Les autres fils continuaient à servir les clients. Cependant, eux aussi étaient sur le qui-vive, prêts à se joindre à une bagarre à tout moment.
Tout le monde fut soulagé quand le géant s'approcha et qu'une femme, qui semblait être sa famille, sortit des marchandises. S'ils se battaient contre un homme comme ça, ils risquaient de perdre plusieurs articles à cause des dégâts même s'ils gagnaient. S'ils pouvaient éviter une bagarre, c'était le meilleur résultat.
En regardant son troisième fils traiter avec la femme, les yeux du colporteur d'âge moyen s'élargirent.
La qualité des peaux que la femme produisit semblait excellente. Elles paraissaient avoir été capturées très récemment. Les peaux capturées en hiver étaient les plus denses et de la meilleure qualité.
De plus, les cheveux qu'elle sortit d'une pochette étaient longs et avaient un éclat lustré très fin.
La couleur de cheveux la plus vendue était le doré. C'était la couleur la plus prisée par les dames nobles. C'était encore mieux si la longueur était longue.
Le colporteur d'âge moyen se frotta les paumes et s'avança vers la femme.
Contrairement à son apparence rude, le géant semblait être un homme calme. Il se contenta de se tenir silencieusement derrière la femme, ne montrant aucun signe de vouloir parler.
« Bien, bien. La chance est de mon côté aujourd'hui. »
Dans ces villages reculés, il y avait à peine des gens doués pour la négociation. Même le Chef du village ne faisait que la dure dans son propre village ; comparé aux gens de la ville, il était assez naïf.
Le colporteur d'âge moyen écouta tranquillement la femme, qui, après avoir montré ses marchandises, énonça hésitamment ce qu'elle voulait.
La femme voulait principalement des articles de première nécessité et de la nourriture.
Des chaussures et des vêtements d'occasion pour un homme et un enfant, du sel, une marmite, et ce genre de choses.
La façon dont elle parlait, jetantoccasionnellement un coup d'œil vers lui alors qu'elle énumérait les articles, donnait l'impression qu'elle craignait que la quantité de marchandises qu'elle demandait ne soit trop importante.

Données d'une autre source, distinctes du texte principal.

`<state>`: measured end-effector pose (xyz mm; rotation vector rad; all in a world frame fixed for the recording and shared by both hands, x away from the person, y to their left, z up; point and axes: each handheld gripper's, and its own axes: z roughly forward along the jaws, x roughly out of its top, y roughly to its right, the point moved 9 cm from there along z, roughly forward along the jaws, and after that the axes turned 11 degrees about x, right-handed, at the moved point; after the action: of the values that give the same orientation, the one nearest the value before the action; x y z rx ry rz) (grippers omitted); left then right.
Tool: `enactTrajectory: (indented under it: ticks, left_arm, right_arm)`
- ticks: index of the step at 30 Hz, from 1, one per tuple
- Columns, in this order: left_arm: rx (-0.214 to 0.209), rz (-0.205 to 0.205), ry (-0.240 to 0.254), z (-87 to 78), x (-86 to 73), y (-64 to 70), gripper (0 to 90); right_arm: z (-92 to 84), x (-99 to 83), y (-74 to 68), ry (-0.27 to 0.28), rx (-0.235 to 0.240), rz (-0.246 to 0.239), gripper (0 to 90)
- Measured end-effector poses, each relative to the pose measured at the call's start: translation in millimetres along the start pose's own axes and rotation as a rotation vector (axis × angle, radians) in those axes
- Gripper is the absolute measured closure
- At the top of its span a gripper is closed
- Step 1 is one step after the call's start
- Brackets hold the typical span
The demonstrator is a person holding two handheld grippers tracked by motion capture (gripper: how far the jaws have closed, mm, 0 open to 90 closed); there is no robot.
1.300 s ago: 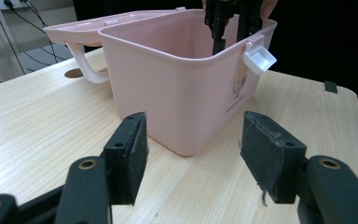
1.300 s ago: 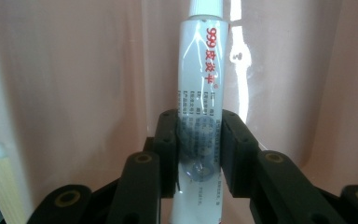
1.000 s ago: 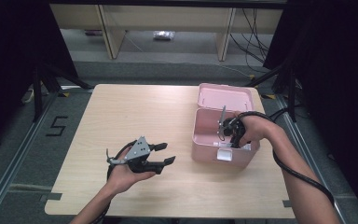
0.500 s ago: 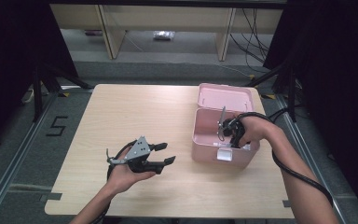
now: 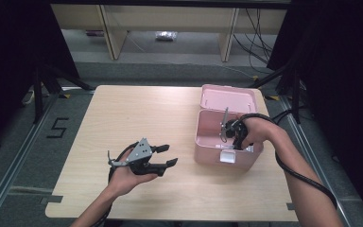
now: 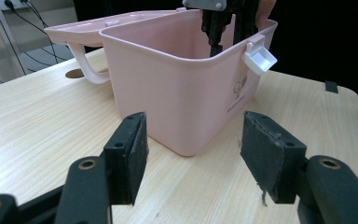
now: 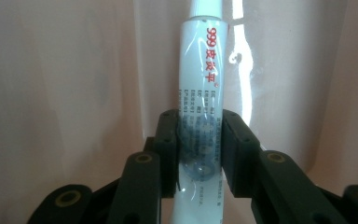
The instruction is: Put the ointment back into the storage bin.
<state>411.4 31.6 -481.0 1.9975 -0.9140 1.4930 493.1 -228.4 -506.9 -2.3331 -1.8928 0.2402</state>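
Clasping a glossy white tube (image 7: 200, 93) inside the smooth pink plastic box (image 5: 208, 151), right hand-held gripper (image 7: 200, 154), left hand-held gripper (image 6: 193, 154) released.

- White plastic ointment tube (image 7: 200, 93) with red "999" and Chinese print, seen in the right gripper view at centre frame, running from the top edge down to the bottom; lower part between two black pads, against the pink inner wall.
- Pale pink plastic storage box (image 5: 217, 156) with hinged lid (image 5: 229, 98) thrown open behind it, white front latch (image 5: 227, 157) hanging down; right of centre in the high view, standing upright on the wooden tabletop.
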Motion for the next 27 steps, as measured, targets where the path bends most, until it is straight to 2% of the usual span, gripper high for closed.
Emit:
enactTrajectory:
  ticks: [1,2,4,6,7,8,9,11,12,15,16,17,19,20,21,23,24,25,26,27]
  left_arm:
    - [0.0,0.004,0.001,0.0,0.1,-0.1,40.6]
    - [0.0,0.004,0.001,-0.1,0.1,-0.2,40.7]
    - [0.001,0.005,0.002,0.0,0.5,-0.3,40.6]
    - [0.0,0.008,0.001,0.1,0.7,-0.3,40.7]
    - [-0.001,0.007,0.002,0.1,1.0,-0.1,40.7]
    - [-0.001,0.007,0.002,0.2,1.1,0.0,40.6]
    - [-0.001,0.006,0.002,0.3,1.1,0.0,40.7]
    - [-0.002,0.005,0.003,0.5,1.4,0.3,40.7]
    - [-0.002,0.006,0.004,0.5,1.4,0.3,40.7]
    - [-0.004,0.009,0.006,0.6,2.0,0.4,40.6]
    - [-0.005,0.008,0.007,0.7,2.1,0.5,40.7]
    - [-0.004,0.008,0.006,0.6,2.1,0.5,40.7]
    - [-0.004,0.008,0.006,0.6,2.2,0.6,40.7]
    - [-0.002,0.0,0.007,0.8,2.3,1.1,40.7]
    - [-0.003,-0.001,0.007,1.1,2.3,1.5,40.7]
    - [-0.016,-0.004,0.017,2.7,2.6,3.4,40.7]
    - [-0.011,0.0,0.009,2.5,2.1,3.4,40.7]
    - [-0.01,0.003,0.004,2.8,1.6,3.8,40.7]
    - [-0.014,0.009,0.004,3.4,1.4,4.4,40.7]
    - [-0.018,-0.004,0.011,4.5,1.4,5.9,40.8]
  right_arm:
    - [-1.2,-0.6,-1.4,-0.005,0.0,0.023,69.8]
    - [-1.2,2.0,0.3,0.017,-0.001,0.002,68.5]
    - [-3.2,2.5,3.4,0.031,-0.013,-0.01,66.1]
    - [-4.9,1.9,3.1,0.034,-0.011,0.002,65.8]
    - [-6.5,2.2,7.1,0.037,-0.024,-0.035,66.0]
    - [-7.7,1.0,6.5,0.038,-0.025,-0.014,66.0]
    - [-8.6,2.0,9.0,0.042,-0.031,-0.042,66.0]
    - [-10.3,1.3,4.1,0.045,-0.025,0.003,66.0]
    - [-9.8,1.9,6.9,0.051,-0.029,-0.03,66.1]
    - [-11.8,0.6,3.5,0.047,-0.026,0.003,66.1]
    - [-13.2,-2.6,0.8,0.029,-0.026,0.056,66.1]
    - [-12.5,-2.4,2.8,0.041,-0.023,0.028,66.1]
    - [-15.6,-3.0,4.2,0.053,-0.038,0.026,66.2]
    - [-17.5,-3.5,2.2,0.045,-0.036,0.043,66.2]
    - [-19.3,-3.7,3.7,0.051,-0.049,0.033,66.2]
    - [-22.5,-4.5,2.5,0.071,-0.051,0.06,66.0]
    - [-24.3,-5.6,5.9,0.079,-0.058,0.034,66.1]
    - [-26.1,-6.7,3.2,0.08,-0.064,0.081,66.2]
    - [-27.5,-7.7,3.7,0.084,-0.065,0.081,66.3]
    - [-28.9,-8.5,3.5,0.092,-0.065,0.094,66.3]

Le géant debout derrière elle ne semblait pas enclin à interférer. Il restait là, sans rien dire.
Héhéhé. Cachant le rire qui bouillonnait en lui, le colporteur d'âge moyen fronça profondément les sourcils et souleva légèrement une peau de lapin du bout des doigts.
L'élasticité était très bonne. Elle avait aussi été correctement tannée.
« Bien. Très bien. »
Le colporteur d'âge moyen ouvrit la bouche pour s'adresser à la femme.